== What to produce ==
Scan the data for "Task" and copy the lines it appears in.

== Information given ==
*** Block opens ***

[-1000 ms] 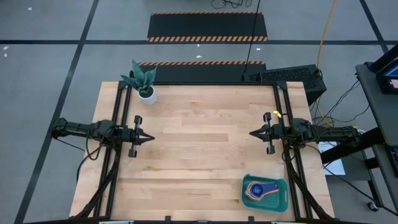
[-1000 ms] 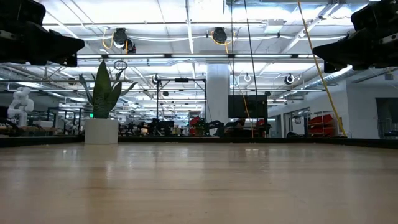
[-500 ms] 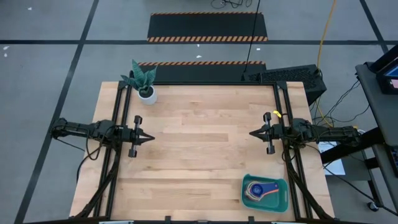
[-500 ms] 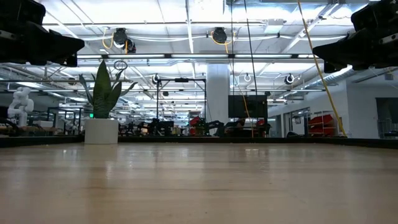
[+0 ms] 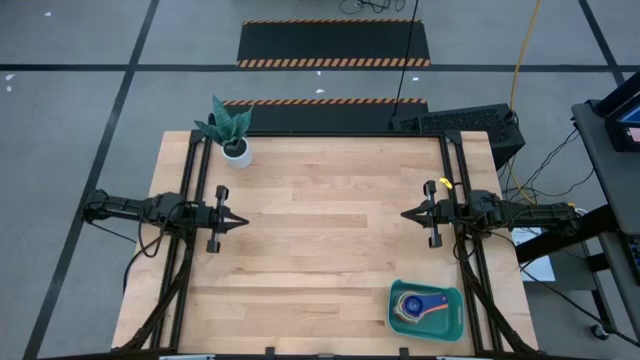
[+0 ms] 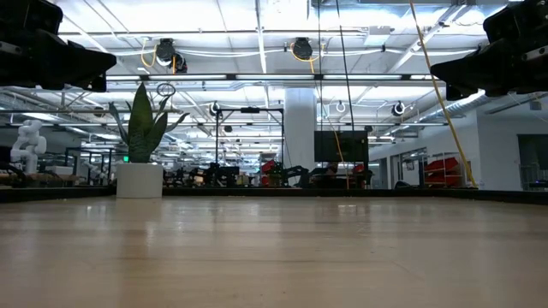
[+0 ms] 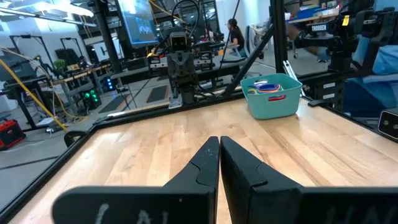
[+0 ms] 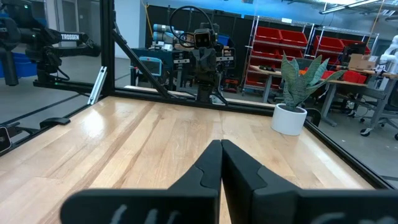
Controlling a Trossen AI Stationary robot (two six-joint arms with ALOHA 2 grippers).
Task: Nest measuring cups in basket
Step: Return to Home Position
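Fingers [image 7: 208, 167] of the left gripper [image 5: 240, 220] are pressed together with nothing between them, and the fingers [image 8: 211, 167] of the right gripper [image 5: 406, 214] are closed and empty in the same way. The right gripper hangs over the wood on the basket's side of the table, near the basket [image 5: 456, 318] but not above it. The left gripper is well apart from the basket, at the opposite side, and the two tips point toward each other. The measuring cups [image 5: 418, 305] lie inside the basket as one stack, with an orange handle and some blue showing; I cannot count whether all seven are there. By my judgement the nesting is finished and only the arms' parking is left, and they already look parked. The table [image 5: 330, 260] is light wooden planks in a black frame, and the basket sits in one corner of it. The white pot [image 5: 237, 152] with a green plant stands in the corner diagonal to the basket. Around is a big workshop with a grey floor, bright ceiling lamps, red bins on shelves, and other machines.
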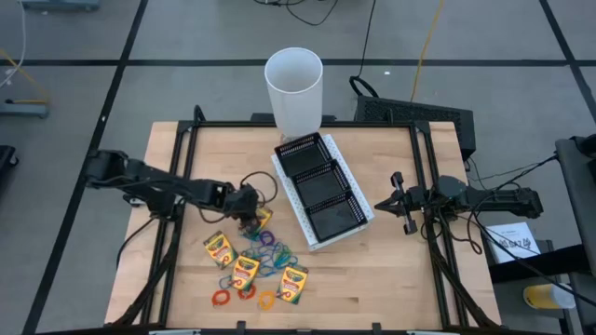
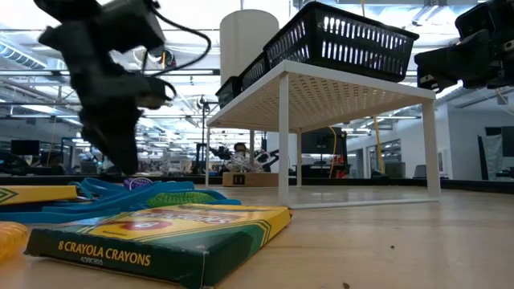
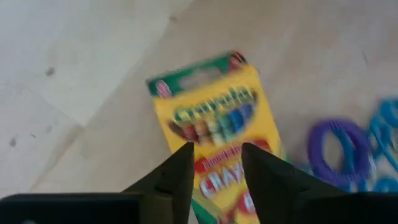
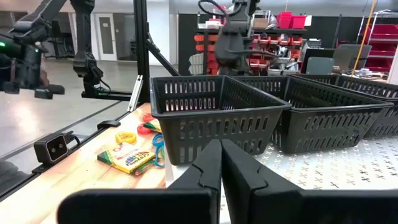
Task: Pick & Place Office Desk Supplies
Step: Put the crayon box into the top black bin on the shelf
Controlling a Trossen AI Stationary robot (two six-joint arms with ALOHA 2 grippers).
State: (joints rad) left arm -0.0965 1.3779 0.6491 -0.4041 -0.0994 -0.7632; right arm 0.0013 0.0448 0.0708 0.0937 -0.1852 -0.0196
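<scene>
Yellow crayon box [image 3: 214, 127] near the desk's middle is being hovered over by the left gripper [image 1: 250, 216], fingers narrowly parted; right gripper [image 1: 399, 201], closed, is being held beside the mesh tray [image 1: 319, 186].

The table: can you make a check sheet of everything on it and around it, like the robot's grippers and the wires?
Surface: wooden table, bare wood on its right part.
Job's things: four crayon boxes and a scatter of coloured rubber-band loops, all on the table's front left; none in the tray.
Clutter: black mesh tray on a white perforated stand; its compartments look empty. Tall white cup behind it.
Grippers: left gripper open, low over one crayon box; right gripper shut, waiting right of the tray.
Cables: black cables and a yellow cable on the floor behind the table.
Surroundings: grey floor; shelves and machines beyond.
</scene>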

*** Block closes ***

== Expected answer ==
Task: Nest measuring cups in basket
Task: Pick & Place Office Desk Supplies

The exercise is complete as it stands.